-- Extracted entries --

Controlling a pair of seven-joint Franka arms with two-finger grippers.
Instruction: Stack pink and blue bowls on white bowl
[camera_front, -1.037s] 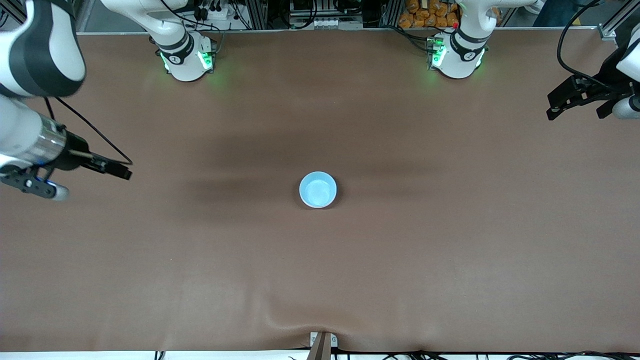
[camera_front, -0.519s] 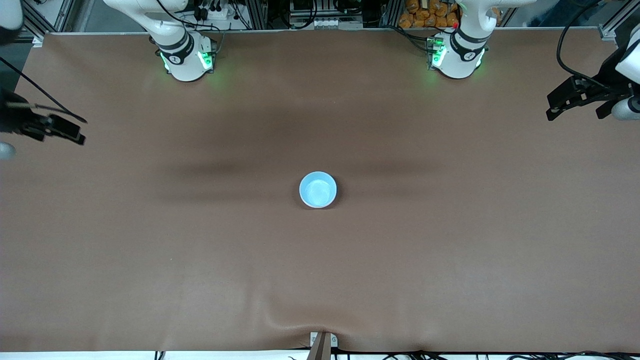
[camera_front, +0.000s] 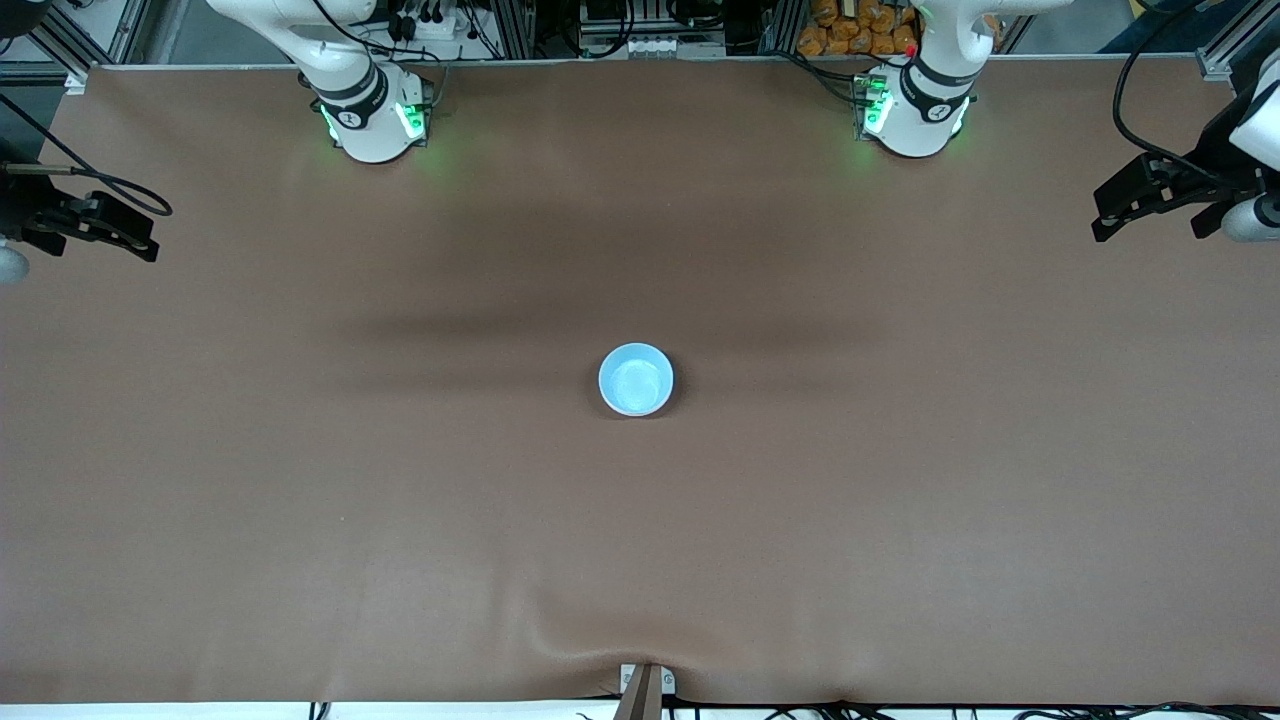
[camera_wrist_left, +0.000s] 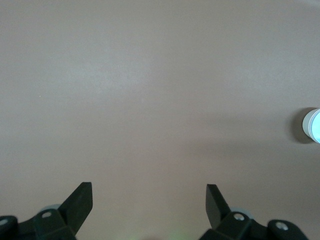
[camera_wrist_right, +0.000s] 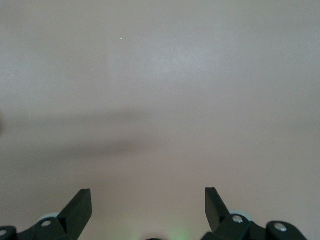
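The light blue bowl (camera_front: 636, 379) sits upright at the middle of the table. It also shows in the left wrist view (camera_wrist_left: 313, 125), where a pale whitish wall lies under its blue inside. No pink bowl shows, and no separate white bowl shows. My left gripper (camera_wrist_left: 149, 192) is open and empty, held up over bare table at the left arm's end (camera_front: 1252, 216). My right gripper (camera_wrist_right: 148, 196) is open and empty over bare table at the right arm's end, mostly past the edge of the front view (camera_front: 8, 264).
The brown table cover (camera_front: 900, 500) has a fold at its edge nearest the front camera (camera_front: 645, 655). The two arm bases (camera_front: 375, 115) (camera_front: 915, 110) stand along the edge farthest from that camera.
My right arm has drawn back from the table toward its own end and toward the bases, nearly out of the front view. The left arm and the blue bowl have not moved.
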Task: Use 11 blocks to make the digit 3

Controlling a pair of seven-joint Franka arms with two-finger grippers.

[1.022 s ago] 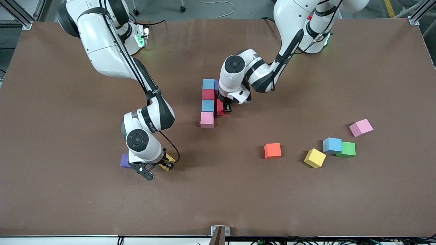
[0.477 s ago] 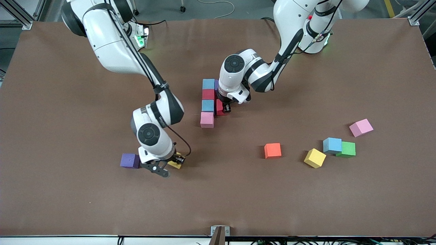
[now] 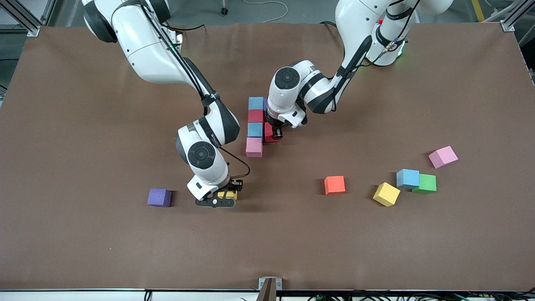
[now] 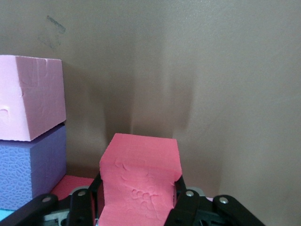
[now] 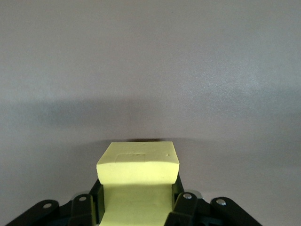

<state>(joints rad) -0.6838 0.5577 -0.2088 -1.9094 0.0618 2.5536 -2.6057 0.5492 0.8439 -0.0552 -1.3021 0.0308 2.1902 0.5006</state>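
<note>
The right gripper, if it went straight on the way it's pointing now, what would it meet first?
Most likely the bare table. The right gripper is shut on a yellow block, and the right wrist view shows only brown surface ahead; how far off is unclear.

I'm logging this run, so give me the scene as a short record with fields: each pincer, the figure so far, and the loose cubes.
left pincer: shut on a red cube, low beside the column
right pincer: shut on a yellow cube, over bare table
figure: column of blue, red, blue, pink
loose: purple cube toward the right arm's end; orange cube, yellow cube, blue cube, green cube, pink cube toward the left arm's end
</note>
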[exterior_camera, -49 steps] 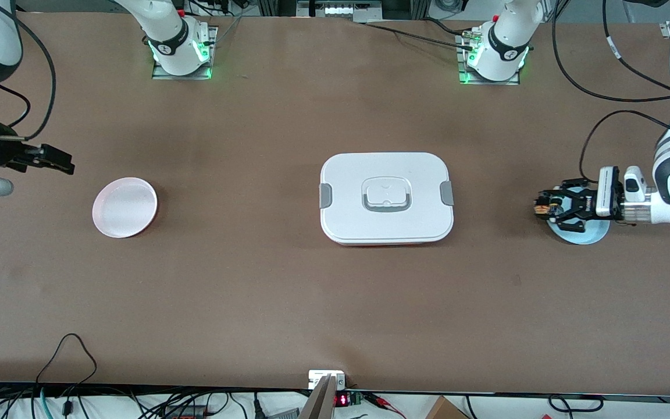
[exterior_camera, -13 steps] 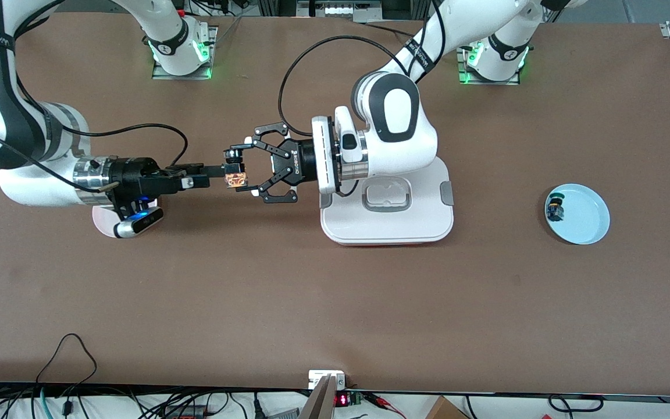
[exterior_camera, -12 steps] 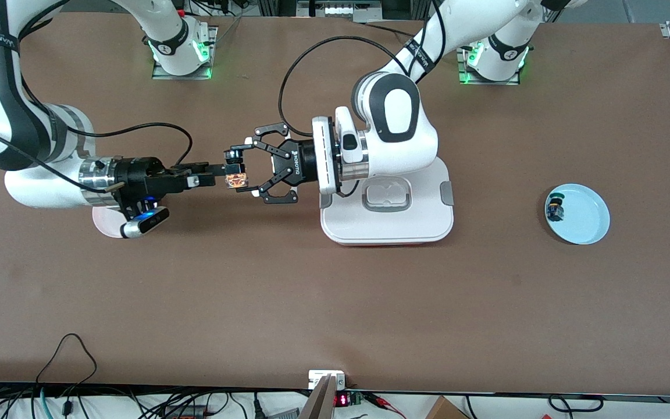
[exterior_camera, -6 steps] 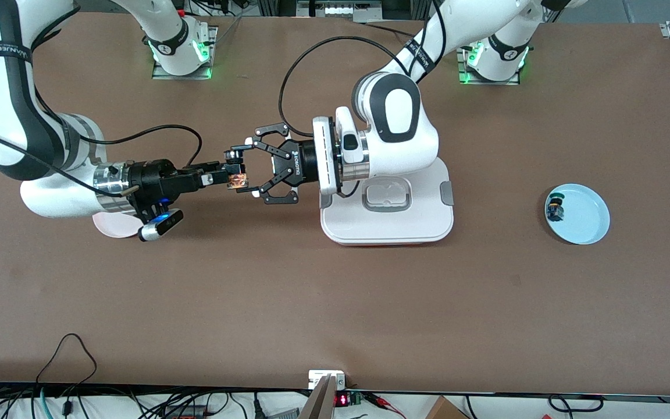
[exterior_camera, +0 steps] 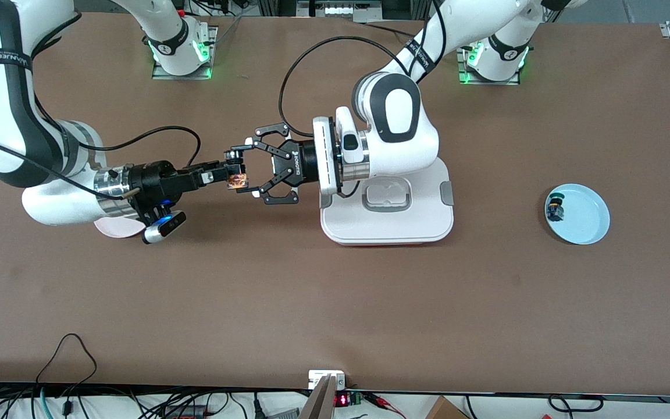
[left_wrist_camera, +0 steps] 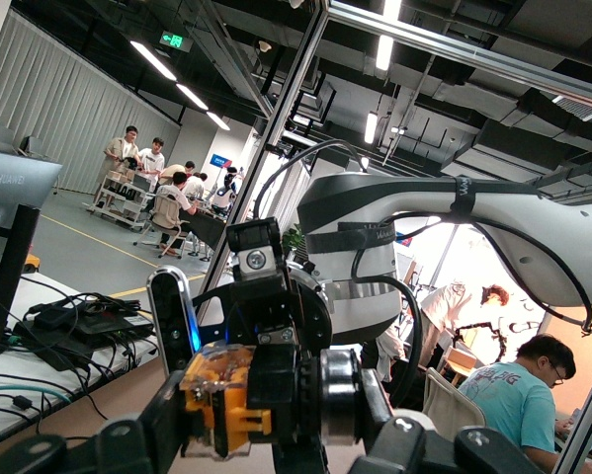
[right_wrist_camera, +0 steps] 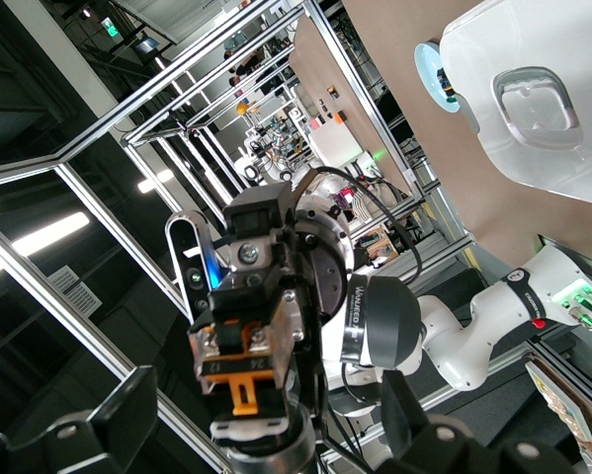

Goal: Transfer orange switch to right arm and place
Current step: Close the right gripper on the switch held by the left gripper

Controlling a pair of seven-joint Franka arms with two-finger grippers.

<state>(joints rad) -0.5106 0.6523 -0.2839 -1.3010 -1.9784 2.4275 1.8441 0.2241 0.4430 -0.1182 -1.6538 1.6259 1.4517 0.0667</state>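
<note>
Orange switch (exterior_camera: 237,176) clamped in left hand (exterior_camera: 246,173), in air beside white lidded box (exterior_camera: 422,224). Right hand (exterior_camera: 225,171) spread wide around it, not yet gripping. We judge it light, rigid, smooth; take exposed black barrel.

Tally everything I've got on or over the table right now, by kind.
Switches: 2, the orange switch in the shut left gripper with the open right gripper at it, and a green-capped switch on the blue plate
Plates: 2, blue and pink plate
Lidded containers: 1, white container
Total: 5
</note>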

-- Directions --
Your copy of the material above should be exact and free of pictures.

-- Reply to the task --
Controlling a pair of seven-joint Franka arms with two-finger grippers.
Instruction: Stack pink and blue bowls on white bowl
[camera_front, -1.037s] 
[camera_front, -0.519s] 
[camera_front, +0.000s] 
[camera_wrist_left, +0.000s] 
[camera_wrist_right, +0.000s] 
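The light blue bowl (camera_front: 636, 379) sits upright at the middle of the table. It also shows in the left wrist view (camera_wrist_left: 313, 125), where a pale whitish wall lies under its blue inside. No pink bowl shows, and no separate white bowl shows. My left gripper (camera_wrist_left: 149, 192) is open and empty, held up over bare table at the left arm's end (camera_front: 1252, 216). My right gripper (camera_wrist_right: 148, 196) is open and empty over bare table at the right arm's end, mostly past the edge of the front view (camera_front: 8, 264).
The brown table cover (camera_front: 900, 500) has a fold at its edge nearest the front camera (camera_front: 645, 655). The two arm bases (camera_front: 375, 115) (camera_front: 915, 110) stand along the edge farthest from that camera.
My right arm has drawn back from the table toward its own end and toward the bases, nearly out of the front view. The left arm and the blue bowl have not moved.
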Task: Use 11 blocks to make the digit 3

Controlling a pair of seven-joint Franka arms with two-finger grippers.

[1.022 s ago] 
[0.477 s ago] 
[now] 
[now] 
[now] 

<state>(joints rad) -0.6838 0.5577 -0.2088 -1.9094 0.0618 2.5536 -2.6057 0.5492 0.8439 -0.0552 -1.3021 0.0308 2.1902 0.5006</state>
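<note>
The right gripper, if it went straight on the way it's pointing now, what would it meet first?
Most likely the bare table. The right gripper is shut on a yellow block, and the right wrist view shows only brown surface ahead; how far off is unclear.

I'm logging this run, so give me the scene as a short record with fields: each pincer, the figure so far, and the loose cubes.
left pincer: shut on a red cube, low beside the column
right pincer: shut on a yellow cube, over bare table
figure: column of blue, red, blue, pink
loose: purple cube toward the right arm's end; orange cube, yellow cube, blue cube, green cube, pink cube toward the left arm's end
</note>
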[exterior_camera, -49 steps] 
[exterior_camera, -13 steps] 
[exterior_camera, -12 steps] 
[exterior_camera, -6 steps] 
[exterior_camera, +0 steps] 
[left_wrist_camera, +0 steps] 
[right_wrist_camera, +0 steps] 

Goal: Transfer orange switch to right arm and place
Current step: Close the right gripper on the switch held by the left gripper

Controlling a pair of seven-joint Franka arms with two-finger grippers.

<state>(joints rad) -0.5106 0.6523 -0.2839 -1.3010 -1.9784 2.4275 1.8441 0.2241 0.4430 -0.1182 -1.6538 1.6259 1.4517 0.0667</state>
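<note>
Orange switch (exterior_camera: 237,176) clamped in left hand (exterior_camera: 246,173), in air beside white lidded box (exterior_camera: 422,224). Right hand (exterior_camera: 225,171) spread wide around it, not yet gripping. We judge it light, rigid, smooth; take exposed black barrel.

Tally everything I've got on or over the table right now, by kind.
Switches: 2, the orange switch in the shut left gripper with the open right gripper at it, and a green-capped switch on the blue plate
Plates: 2, blue and pink plate
Lidded containers: 1, white container
Total: 5
</note>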

There is no more to the answer.